*Problem*
Search each line below for the word "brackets" and list those that contain it.

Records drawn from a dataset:
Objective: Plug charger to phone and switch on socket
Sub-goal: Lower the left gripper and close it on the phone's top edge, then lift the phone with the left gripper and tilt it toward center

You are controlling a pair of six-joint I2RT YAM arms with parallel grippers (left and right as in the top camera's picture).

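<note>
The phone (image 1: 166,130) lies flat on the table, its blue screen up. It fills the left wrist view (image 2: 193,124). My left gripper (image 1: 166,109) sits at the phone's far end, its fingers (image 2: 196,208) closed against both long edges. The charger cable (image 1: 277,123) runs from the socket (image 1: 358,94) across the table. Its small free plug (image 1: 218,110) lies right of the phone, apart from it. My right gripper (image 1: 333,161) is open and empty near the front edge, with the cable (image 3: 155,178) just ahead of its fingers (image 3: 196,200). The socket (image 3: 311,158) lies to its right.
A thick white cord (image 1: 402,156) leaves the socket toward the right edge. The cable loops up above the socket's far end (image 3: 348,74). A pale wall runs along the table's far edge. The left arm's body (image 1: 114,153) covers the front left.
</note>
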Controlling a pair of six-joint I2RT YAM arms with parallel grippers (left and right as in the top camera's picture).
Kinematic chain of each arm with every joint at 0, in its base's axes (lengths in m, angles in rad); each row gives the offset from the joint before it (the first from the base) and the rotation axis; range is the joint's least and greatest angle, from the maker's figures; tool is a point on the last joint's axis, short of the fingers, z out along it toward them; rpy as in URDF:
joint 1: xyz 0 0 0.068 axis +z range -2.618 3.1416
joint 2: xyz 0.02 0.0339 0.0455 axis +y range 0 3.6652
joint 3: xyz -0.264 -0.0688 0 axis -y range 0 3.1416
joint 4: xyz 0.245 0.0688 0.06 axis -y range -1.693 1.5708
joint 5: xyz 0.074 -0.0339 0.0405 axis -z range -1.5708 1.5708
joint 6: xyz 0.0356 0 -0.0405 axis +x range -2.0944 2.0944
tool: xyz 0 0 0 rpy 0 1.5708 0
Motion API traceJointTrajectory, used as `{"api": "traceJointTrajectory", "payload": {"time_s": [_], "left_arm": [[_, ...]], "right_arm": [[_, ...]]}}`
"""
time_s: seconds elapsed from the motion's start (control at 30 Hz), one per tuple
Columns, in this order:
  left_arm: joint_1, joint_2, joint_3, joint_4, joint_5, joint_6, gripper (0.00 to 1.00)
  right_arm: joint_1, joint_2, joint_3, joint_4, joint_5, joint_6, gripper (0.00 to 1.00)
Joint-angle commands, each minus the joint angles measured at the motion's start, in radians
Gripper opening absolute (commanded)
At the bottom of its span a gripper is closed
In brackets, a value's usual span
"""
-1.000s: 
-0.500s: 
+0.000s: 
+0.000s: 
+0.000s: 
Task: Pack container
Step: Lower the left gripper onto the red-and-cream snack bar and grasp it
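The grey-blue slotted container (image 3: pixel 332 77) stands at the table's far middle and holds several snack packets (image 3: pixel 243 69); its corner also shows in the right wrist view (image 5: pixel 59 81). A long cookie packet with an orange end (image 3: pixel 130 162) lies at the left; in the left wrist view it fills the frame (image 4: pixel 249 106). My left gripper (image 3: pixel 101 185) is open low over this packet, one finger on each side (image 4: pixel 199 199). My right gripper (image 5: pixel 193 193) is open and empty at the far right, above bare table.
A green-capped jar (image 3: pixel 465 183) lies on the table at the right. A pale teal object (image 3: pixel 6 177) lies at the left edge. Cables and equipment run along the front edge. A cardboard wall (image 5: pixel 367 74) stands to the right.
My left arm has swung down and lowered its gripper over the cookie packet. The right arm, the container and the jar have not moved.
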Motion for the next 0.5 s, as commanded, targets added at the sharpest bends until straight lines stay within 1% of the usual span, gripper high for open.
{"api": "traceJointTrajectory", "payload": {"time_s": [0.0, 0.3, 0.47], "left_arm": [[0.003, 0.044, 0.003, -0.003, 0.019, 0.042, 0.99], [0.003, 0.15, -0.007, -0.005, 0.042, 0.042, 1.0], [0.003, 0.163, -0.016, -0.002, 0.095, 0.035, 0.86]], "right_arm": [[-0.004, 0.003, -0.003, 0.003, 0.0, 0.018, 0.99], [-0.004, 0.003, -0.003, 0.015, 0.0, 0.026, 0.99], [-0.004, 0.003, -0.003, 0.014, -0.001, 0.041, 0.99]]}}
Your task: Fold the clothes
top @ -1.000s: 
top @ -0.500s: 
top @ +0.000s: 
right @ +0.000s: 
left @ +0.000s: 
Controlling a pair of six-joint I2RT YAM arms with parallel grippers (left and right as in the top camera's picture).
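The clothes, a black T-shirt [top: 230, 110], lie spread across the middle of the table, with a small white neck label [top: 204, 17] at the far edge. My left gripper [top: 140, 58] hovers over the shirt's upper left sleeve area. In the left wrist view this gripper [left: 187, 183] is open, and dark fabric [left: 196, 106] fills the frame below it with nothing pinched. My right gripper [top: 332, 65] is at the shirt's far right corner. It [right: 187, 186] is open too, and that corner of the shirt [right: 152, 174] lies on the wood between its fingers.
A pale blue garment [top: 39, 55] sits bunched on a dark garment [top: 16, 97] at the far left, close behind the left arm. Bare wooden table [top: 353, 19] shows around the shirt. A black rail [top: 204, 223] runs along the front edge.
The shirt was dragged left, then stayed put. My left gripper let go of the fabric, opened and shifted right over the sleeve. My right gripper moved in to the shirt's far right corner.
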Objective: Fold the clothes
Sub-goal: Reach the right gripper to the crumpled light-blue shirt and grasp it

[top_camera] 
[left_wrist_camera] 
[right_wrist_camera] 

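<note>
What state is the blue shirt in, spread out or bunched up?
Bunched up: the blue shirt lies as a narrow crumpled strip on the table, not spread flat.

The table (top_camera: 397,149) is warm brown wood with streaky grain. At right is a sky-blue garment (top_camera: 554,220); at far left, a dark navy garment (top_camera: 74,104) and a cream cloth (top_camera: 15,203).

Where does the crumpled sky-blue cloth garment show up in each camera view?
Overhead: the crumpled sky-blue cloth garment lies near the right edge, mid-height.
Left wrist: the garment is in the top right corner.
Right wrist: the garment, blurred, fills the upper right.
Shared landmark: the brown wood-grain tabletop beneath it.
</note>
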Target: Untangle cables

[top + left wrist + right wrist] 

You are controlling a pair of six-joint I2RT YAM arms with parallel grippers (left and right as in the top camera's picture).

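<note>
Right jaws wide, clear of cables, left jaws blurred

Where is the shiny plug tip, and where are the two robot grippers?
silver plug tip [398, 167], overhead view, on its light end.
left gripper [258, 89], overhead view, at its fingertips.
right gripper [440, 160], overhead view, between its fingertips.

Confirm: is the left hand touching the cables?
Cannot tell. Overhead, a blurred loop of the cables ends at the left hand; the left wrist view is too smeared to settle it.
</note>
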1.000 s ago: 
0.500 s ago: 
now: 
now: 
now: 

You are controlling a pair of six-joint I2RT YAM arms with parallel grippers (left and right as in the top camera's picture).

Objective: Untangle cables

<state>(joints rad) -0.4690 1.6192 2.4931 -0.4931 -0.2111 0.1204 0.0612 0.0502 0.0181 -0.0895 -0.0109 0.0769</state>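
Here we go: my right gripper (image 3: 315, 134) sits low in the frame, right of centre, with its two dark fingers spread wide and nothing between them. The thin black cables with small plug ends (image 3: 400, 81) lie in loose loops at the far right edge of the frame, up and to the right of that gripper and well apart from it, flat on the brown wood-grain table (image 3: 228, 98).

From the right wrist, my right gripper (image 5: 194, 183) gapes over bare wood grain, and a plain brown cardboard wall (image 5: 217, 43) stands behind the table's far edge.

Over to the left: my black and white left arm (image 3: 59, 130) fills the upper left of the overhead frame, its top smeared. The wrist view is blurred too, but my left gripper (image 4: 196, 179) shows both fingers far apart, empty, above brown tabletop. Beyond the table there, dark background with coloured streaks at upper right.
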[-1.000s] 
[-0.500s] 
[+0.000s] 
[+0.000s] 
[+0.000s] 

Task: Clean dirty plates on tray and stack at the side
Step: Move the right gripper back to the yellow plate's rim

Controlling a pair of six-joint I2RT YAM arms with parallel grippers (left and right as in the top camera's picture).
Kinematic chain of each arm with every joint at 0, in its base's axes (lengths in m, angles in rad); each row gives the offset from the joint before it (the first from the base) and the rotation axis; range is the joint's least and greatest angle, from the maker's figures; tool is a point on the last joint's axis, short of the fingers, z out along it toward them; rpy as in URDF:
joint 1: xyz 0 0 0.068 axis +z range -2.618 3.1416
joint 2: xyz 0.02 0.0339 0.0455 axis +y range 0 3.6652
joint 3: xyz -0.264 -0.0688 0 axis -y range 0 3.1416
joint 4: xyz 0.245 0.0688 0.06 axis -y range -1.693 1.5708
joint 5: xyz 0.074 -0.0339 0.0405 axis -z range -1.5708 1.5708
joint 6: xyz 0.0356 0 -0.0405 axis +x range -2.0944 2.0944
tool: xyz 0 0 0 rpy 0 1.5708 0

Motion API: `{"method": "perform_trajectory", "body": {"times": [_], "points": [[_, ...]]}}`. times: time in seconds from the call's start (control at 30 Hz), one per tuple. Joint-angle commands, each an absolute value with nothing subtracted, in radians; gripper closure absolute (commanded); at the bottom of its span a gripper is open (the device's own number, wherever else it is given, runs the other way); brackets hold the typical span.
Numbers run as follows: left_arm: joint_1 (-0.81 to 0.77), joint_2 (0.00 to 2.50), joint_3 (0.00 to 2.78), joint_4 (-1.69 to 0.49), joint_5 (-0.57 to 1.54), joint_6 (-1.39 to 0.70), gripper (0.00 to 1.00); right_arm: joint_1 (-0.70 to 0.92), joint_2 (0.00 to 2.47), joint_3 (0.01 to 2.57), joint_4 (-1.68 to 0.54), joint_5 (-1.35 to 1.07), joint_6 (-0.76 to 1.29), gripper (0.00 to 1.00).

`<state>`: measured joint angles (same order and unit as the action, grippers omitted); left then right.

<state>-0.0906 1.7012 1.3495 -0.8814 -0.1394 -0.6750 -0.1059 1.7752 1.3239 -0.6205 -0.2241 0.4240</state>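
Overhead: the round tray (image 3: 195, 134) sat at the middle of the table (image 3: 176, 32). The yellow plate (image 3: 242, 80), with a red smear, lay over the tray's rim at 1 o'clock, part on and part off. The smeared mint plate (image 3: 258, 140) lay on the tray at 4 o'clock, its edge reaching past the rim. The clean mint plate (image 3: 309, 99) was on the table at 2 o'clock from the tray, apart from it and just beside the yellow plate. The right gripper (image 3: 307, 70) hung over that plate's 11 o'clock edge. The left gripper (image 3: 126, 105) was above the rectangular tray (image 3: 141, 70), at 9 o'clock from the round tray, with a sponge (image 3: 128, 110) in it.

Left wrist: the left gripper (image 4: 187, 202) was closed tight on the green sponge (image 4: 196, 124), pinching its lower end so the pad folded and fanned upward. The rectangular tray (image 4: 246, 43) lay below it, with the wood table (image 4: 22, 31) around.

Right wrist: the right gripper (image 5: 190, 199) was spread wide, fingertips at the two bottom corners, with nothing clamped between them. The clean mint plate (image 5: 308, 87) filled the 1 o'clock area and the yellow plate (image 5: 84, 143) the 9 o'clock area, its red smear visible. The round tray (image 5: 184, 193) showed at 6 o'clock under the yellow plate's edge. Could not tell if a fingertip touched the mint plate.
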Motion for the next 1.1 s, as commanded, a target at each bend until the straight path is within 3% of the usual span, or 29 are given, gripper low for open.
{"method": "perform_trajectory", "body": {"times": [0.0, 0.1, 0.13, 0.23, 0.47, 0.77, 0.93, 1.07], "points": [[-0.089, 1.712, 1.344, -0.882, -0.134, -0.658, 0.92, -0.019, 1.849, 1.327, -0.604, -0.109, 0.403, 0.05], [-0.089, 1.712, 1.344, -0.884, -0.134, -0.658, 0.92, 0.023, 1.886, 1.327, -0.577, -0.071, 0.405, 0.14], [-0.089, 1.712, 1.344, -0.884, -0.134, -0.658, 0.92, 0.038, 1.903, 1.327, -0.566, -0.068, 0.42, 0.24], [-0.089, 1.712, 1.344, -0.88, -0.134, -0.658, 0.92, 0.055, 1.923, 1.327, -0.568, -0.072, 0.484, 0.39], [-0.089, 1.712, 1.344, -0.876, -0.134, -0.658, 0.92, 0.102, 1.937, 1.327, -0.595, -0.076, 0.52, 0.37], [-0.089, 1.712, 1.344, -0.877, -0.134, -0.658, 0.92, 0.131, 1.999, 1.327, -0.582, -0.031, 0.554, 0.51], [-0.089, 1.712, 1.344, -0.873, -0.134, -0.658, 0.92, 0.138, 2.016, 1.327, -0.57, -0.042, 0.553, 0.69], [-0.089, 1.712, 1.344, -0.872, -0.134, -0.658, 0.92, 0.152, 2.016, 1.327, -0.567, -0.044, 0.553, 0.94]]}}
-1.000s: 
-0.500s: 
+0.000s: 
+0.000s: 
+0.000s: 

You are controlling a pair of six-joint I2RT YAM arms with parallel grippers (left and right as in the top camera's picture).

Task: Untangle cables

*Written answer*
In brackets, a value's usual span
Motion API: `{"method": "perform_trajectory", "body": {"times": [_], "points": [[_, ...]]}}`. times: time in seconds from the call's start (control at 30 Hz), one per tuple. Joint-angle commands, each an absolute value with nothing subtracted, in radians; gripper closure absolute (commanded); at the bottom of its span a gripper is open (the device's own number, wherever else it is given, runs the other way); brackets hold the typical span.

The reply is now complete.